→ **Task goal**:
Please copy the lines below exactly, from the first one through the line showing "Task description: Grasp".

→ **Given entries**:

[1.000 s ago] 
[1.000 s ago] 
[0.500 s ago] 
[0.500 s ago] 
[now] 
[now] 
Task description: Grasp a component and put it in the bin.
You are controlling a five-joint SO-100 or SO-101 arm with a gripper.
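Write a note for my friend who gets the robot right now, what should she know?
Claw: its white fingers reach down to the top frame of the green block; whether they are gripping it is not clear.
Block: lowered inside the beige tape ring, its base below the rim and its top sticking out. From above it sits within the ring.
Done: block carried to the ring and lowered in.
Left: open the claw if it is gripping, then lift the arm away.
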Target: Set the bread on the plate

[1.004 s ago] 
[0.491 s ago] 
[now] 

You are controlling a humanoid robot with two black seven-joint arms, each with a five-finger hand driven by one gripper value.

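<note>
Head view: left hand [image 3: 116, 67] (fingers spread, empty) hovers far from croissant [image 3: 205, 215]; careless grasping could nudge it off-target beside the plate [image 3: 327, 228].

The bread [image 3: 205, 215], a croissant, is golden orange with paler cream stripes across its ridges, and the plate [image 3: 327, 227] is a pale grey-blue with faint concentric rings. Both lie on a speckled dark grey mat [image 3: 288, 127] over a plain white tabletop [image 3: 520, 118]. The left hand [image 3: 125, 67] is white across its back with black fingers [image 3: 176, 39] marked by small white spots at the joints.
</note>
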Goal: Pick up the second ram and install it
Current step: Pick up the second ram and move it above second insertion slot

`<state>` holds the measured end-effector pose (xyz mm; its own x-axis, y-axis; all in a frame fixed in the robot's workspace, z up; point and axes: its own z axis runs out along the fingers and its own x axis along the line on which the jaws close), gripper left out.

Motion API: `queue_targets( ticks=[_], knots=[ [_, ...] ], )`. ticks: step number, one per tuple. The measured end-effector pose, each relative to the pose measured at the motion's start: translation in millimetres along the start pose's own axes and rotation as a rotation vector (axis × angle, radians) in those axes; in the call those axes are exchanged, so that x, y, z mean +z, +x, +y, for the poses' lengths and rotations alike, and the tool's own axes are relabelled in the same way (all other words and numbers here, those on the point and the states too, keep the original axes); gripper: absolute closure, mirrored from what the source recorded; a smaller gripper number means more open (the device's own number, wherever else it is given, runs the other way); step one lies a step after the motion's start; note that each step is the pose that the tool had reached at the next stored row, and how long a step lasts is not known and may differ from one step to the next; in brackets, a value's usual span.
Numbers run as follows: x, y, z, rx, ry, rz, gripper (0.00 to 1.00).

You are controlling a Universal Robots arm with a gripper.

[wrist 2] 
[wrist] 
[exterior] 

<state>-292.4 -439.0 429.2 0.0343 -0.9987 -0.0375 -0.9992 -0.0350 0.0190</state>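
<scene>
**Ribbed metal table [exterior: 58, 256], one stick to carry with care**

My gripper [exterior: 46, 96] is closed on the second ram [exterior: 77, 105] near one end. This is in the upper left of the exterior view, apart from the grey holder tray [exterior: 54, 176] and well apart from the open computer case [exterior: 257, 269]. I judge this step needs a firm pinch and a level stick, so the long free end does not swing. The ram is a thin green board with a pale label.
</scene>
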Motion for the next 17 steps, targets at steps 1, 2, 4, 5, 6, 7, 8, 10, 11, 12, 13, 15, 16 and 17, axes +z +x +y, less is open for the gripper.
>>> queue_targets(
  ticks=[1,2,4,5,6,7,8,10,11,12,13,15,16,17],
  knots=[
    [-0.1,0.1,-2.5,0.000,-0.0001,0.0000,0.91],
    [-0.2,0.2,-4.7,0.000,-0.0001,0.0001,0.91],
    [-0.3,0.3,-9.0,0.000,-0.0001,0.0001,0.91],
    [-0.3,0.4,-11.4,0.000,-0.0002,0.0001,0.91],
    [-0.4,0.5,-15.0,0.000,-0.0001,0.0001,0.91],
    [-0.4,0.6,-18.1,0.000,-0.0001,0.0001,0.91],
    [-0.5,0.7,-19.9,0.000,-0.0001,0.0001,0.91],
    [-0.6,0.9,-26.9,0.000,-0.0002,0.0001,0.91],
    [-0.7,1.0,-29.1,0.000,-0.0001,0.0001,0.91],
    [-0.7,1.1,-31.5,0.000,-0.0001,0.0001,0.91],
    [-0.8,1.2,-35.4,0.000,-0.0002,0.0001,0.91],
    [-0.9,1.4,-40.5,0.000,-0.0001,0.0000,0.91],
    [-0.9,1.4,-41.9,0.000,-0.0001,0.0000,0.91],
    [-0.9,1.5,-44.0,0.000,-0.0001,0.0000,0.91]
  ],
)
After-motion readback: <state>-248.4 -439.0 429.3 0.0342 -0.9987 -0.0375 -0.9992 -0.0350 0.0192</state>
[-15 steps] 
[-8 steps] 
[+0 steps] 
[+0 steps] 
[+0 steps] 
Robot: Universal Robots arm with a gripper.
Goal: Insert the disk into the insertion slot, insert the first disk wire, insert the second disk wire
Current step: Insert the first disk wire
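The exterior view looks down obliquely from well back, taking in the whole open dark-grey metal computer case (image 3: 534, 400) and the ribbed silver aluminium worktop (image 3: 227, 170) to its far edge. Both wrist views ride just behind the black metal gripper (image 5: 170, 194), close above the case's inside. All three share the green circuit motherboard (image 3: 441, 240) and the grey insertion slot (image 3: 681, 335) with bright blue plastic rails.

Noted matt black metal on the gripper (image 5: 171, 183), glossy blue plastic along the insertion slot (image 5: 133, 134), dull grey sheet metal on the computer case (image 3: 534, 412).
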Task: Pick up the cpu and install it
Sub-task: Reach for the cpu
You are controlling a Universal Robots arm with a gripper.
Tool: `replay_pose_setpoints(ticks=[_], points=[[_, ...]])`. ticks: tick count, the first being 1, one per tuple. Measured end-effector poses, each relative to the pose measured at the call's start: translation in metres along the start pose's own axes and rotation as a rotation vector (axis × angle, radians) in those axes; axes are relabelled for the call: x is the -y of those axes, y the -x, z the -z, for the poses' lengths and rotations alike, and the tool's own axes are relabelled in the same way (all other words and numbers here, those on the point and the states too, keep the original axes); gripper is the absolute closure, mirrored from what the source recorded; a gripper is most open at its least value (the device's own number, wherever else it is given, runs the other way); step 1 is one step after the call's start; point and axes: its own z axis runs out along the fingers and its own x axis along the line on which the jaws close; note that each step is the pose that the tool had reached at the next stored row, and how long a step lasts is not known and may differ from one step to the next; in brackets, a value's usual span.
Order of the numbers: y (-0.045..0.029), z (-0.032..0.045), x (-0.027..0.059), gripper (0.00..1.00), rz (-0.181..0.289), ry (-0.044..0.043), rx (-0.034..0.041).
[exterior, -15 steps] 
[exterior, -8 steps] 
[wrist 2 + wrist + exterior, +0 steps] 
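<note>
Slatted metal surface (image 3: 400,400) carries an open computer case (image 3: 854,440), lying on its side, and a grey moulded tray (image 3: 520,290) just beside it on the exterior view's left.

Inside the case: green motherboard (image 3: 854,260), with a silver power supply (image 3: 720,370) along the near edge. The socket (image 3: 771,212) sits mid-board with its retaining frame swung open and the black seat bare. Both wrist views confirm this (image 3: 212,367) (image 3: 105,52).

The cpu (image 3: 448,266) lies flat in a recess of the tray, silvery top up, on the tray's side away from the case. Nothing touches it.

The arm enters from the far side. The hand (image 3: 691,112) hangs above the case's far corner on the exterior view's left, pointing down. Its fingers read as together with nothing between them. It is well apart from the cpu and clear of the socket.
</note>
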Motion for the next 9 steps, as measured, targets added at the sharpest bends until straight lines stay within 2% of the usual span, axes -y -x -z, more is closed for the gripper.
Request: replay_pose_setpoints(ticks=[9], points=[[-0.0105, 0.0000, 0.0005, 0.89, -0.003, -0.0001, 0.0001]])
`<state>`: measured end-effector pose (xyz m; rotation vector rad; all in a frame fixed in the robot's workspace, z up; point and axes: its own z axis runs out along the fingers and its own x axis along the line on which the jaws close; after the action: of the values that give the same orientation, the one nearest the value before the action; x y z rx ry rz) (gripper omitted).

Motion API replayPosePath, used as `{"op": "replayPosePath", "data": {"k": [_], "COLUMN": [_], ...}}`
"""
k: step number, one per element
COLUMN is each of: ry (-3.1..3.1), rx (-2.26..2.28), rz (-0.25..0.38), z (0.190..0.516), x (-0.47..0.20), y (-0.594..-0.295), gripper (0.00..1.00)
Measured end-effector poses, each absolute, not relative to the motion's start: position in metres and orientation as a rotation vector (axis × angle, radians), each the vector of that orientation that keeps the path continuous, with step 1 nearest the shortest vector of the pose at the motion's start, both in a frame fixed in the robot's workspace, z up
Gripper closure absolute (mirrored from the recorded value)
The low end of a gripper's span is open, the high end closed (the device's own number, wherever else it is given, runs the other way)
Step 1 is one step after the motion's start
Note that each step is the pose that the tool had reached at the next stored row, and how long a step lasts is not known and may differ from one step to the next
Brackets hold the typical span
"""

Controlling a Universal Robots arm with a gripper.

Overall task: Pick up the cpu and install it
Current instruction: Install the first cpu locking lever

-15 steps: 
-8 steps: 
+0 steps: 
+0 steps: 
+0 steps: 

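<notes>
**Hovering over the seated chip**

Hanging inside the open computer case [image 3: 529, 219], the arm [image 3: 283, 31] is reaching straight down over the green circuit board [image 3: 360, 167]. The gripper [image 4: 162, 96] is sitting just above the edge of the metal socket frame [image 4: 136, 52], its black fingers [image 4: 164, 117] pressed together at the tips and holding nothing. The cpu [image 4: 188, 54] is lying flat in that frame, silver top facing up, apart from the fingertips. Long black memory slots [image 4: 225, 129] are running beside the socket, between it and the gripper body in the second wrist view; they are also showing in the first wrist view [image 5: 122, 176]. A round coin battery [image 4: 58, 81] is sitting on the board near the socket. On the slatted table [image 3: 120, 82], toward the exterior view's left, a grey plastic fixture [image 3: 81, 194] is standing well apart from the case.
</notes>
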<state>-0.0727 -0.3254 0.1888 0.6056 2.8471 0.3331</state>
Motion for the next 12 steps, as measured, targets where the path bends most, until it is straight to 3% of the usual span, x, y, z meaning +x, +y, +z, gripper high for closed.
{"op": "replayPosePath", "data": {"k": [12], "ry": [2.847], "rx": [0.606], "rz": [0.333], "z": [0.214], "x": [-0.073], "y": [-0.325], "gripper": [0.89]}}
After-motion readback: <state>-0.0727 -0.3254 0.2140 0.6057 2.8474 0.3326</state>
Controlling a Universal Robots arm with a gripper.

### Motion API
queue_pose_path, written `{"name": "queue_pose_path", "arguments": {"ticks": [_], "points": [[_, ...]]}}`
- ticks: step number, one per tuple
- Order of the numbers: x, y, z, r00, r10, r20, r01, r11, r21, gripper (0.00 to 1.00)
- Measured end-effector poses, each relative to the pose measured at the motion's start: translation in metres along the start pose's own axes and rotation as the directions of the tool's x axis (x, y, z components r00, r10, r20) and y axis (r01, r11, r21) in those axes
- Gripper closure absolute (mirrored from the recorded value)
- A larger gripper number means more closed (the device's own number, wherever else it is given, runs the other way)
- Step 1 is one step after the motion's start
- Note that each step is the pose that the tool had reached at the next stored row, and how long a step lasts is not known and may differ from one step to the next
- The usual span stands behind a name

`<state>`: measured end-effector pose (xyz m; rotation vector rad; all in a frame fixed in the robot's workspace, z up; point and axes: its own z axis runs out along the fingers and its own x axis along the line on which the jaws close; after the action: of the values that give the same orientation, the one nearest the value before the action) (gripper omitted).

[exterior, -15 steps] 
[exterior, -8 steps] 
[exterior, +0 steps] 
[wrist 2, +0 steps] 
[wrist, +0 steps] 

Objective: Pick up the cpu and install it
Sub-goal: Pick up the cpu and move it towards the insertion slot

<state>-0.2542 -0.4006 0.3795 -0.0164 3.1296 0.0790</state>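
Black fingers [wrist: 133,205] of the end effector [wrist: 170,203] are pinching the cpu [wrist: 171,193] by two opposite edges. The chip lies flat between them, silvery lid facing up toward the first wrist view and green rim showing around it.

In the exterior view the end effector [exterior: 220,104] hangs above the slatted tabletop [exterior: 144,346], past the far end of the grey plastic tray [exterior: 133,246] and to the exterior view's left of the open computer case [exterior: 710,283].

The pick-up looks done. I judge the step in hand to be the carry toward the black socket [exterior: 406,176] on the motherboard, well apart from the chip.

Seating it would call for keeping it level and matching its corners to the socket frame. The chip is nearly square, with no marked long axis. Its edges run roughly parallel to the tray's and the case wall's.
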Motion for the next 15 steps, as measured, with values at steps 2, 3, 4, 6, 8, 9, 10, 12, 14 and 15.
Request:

→ **Answer section**:
[1.000 s ago] 
[1.000 s ago] 
[0.500 s ago] 
[0.500 s ago] 
[now] 
[now] 
Task description: Grasp a component and put it in the bin.

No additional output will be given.